Spacecrab (spacecrab) wrote,

Heroes and Villains .... (continued)

Some thoughts on the last episode of Angel as moral fiction.

Angel, in his final episode, is not a heroic figure. He makes the wrong strategic decisions and becomes a tragic villain. That is, he does, if we judge him by the wisdom of our best moral philosphers, and consider his actions within the infrastructure of our own world. Angel breaks with the moral code he's established for himself as an ensouled being. He commits a series of despicable acts -- as a prelude to an ill-considered stand against overwhelming evil.

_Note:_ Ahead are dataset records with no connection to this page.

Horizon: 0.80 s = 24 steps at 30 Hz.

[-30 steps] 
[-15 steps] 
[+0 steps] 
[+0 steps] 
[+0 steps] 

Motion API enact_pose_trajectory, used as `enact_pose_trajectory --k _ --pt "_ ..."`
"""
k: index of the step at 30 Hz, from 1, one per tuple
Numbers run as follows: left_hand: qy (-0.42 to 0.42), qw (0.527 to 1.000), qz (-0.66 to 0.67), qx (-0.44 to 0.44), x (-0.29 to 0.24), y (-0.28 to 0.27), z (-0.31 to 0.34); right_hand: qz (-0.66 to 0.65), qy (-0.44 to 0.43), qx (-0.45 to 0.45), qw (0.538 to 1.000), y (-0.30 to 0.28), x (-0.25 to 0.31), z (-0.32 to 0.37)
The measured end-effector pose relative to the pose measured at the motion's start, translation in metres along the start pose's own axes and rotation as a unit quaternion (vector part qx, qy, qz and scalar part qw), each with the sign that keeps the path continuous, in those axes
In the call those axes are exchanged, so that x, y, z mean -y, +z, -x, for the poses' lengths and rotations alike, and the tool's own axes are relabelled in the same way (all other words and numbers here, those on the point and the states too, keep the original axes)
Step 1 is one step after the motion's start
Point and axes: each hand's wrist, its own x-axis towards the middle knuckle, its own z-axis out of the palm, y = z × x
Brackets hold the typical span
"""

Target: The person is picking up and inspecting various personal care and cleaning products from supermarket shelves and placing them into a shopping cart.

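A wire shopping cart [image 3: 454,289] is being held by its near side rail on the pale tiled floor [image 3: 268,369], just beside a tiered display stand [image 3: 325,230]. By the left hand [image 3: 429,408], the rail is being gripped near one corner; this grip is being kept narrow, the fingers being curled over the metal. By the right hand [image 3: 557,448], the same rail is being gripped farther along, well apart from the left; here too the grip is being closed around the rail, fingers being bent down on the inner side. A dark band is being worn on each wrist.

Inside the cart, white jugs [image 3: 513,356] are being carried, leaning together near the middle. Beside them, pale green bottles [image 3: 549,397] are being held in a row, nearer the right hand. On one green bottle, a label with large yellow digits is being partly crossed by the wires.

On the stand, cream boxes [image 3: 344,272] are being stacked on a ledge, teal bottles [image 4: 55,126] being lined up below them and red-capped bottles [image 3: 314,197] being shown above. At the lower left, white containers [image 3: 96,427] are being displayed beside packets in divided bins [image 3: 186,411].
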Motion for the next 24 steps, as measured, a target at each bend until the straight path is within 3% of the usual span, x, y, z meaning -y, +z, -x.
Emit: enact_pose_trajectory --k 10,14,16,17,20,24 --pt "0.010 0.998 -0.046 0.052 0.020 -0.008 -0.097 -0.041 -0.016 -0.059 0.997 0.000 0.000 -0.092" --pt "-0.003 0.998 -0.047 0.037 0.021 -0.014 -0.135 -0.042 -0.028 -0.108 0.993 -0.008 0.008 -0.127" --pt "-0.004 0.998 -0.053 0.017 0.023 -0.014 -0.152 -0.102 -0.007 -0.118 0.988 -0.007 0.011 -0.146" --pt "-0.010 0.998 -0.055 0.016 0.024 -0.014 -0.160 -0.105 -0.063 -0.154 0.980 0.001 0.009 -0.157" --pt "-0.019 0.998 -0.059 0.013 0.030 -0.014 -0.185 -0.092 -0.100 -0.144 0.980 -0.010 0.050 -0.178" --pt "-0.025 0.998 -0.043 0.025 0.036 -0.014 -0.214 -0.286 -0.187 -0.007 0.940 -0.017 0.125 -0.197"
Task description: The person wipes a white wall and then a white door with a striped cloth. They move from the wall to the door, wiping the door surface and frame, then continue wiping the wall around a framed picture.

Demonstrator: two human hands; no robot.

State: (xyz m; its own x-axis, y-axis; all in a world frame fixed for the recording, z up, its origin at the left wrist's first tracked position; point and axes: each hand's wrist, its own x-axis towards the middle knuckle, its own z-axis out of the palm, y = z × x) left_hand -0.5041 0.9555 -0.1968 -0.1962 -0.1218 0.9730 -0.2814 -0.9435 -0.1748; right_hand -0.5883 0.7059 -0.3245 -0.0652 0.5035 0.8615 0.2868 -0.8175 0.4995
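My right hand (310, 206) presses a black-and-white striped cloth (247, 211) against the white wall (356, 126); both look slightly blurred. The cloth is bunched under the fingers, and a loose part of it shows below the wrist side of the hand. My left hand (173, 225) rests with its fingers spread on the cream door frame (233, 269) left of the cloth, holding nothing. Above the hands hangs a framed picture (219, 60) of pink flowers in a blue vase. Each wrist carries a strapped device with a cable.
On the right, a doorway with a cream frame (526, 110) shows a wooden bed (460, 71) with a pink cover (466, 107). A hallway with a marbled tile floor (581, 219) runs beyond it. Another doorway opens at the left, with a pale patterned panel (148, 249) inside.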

I know that Joss Whedon tells you the rules of the Buffy/Angel world are different. In that world there really are supernatural, evil forces, which act upon the characters. Lovecraftian eldritch dooms are attempting to rule (Buffy) or already rule (recent Angel) the world; and they really should be Stopped.

But even within the context of Whedon's usual Buffyverse, the sensibility of Angel's final campaign seems debatable. Angel might go on for years and years, quietly improving quality of life for the supernaturally-afflicted. He could take a leaf from the book of Gunn's social worker friend: "load the truck" and set up business in a new location. But that's not what this Angel episode is about. Apocalypse is coming. Has to come. The eldritch dooms rule the world, and may foreclose on it Real Soon Now.

Once the Mutant Enemy script writers get you to accept the passion of this premise (or the less-fatalistic Buffy version: "One Eldritch Doom Can Spoil Your Whole Day"), they go to work on your sense of situational ethics. Our suppressed visceral responses to evils in _this world_ become fair game for externalization in the Buffy/Angel world. This does, I'll concede, constitute art.

What it does not constitute, in many individual episodes, in my opinion, is well-constructed moral fiction. This is my ongoing beef with Buffy and Angel.

What we're led to experience in the series finale of Angel is not the evocation of pathos for a tragic villain. What we're given, instead, is a flash of existential courage over the plight of a Dark Knight. "Let us be moved by this tale to go out and renew our own heroic battles with evil. There's only one way to go out -- singing! " (Or slashing at goblins with sharp metal instruments, if we've grown up in a slightly different context of economics, politics, and pop art.)

The most successful thing that Joss Whedon does to make this trick work is to employ good actors and script writers (with excellent ears for dialog and well-developed senses of irony). The less successful thing (from my point of view) is to proffer superficially-logical justifications for the metaphysics of his universe, using directorial manipulation combined with spectacle to make those metaphysics feel credible to us.

As far as I'm concerned, the last few episodes of Angel destroy any resonance with Angel-as-Dark Knight that were successfully established in earlier episodes. Compare/contrast with Frank Miller's Dark Knight. Miller's world jabs at our sensibilities. His Batman shocks us. But despite the presence of super-powered evil in Miller's world, his Dark Knight refrains from crossing certain lines. Batman's shocking pragmatism does not negate the moral force of his courage.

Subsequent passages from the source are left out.